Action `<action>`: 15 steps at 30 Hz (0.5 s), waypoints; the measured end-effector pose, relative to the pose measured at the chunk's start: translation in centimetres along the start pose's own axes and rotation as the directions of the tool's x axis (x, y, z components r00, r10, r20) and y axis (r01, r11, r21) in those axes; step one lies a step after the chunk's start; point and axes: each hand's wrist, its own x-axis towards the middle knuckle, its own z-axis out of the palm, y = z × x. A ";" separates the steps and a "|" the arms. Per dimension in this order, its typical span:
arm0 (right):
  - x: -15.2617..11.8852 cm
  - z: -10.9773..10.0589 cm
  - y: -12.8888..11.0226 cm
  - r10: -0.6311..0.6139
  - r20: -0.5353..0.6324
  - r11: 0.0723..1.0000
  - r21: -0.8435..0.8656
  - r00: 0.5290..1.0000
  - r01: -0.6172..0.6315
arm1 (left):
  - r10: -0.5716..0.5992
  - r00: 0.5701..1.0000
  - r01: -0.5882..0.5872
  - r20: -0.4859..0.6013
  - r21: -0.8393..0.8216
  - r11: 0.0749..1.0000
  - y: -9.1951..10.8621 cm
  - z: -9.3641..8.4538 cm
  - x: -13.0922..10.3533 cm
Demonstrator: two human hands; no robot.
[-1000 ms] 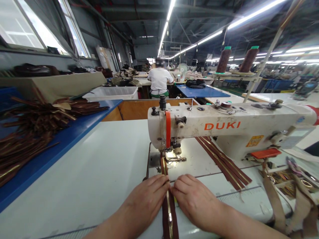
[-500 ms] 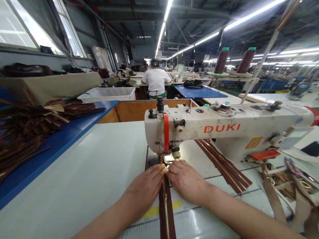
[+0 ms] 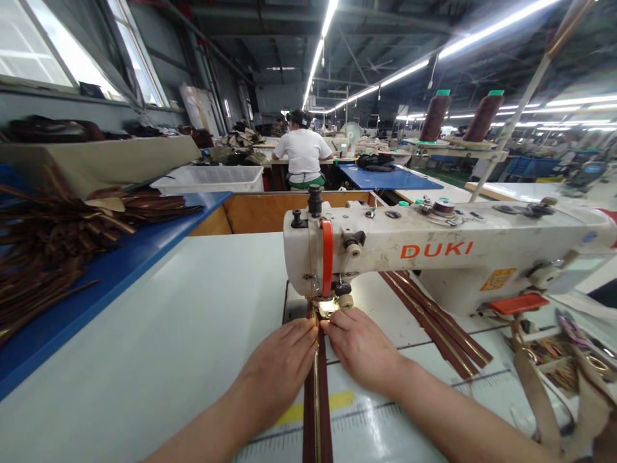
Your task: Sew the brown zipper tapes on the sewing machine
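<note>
A long brown fabric strip with gold-coloured zip teeth down its middle (image 3: 317, 411) runs straight up the pale, glossy tabletop (image 3: 216, 308) to the needle area of a white sewing machine with orange lettering (image 3: 366, 247). The left hand (image 3: 279, 360) has its fingers bunched and clamped on the strip's left side, and the right hand (image 3: 364, 354) closes its fingertips on the right side, the two almost meeting (the thumbs are partly hidden). Gripping from both sides so near the small, brightly lit metal foot (image 3: 328, 310) presumably holds the strip flat and in line with the needle, while the wrists rest low for steadiness. The strip's near end trails over a yellow tape mark (image 3: 342, 400) and a printed ruler scale (image 3: 371, 418), perhaps put there for measuring. More brown zip strips (image 3: 431, 321) lie slanted beneath the machine's arm, off the working line. Two tall brown thread cones with green tops (image 3: 436, 117) stand above, apparently matched to the cloth; a tangled heap of brown strips (image 3: 58, 251) sits within reach on a blue table (image 3: 166, 235).
</note>
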 end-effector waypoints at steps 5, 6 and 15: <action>-0.2 0.1 0.0 0.002 -0.044 1.000 0.024 0.999 -0.001 | -0.101 0.993 0.105 0.055 -0.093 0.990 0.1 0.1 -0.1; -0.2 0.1 0.0 0.008 -0.050 1.000 0.030 0.999 -0.006 | -0.120 0.991 0.127 0.066 -0.113 0.985 0.1 0.2 0.0; -0.5 -0.1 0.0 0.013 -0.091 0.996 0.084 0.996 -0.006 | -0.198 0.978 0.206 0.073 -0.127 0.970 0.9 -1.1 -1.0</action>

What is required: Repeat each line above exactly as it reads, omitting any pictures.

Response to this task:
Action `<action>`: 15 steps at 30 Hz (0.5 s), waypoints; the measured end-effector pose, relative to the pose measured at the chunk's start: translation in centimetres along the start pose's own axes and rotation as the directions of the tool's x axis (x, y, z components r00, r10, r20) and y axis (r01, r11, r21) in those axes; step one lies a step after the chunk's start; point and axes: each hand's wrist, its own x-axis towards the middle knuckle, its own z-axis out of the palm, y = z × x. A ";" separates the steps and a "|" the arms. Per dimension in this order, its typical span:
arm0 (right):
  - x: -15.2617..11.8852 cm
  - z: -10.9773..10.0589 cm
  - y: -12.8888..11.0226 cm
  - r10: -0.6311..0.6139
  - r20: -0.5353..0.6324
  - r11: 0.0723..1.0000
  - r21: -0.8435..0.8656
  - r00: 0.5290..1.0000
  - r01: -0.6172..0.6315
arm1 (left):
  - r10: -0.5716..0.5992
  - r00: 0.5701..1.0000
  - r01: -0.5882..0.5872
  - r20: -0.4859..0.6013
  - r21: -0.8393..0.8216
  - r11: 0.0749..1.0000
  - y: -9.1951..10.8621 cm
  - z: -9.3641..8.4538 cm
  - x: -13.0922..10.3533 cm
Demonstrator: two human hands; no robot.
[-1000 ms] 
[-500 ms] 
[+0 ms] 
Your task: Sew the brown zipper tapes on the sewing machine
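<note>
A long brown fabric strip with gold-coloured zip teeth down its middle (image 3: 317, 411) runs straight up the pale, glossy tabletop (image 3: 216, 308) to the needle area of a white sewing machine with orange lettering (image 3: 366, 247). The left hand (image 3: 279, 360) has its fingers bunched and clamped on the strip's left side, and the right hand (image 3: 364, 354) closes its fingertips on the right side, the two almost meeting (the thumbs are partly hidden). Gripping from both sides so near the small, brightly lit metal foot (image 3: 328, 310) presumably holds the strip flat and in line with the needle, while the wrists rest low for steadiness. The strip's near end trails over a yellow tape mark (image 3: 342, 400) and a printed ruler scale (image 3: 371, 418), perhaps put there for measuring. More brown zip strips (image 3: 431, 321) lie slanted beneath the machine's arm, off the working line. Two tall brown thread cones with green tops (image 3: 436, 117) stand above, apparently matched to the cloth; a tangled heap of brown strips (image 3: 58, 251) sits within reach on a blue table (image 3: 166, 235).
</note>
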 end-effector waypoints at steps 5, 6 and 15: <action>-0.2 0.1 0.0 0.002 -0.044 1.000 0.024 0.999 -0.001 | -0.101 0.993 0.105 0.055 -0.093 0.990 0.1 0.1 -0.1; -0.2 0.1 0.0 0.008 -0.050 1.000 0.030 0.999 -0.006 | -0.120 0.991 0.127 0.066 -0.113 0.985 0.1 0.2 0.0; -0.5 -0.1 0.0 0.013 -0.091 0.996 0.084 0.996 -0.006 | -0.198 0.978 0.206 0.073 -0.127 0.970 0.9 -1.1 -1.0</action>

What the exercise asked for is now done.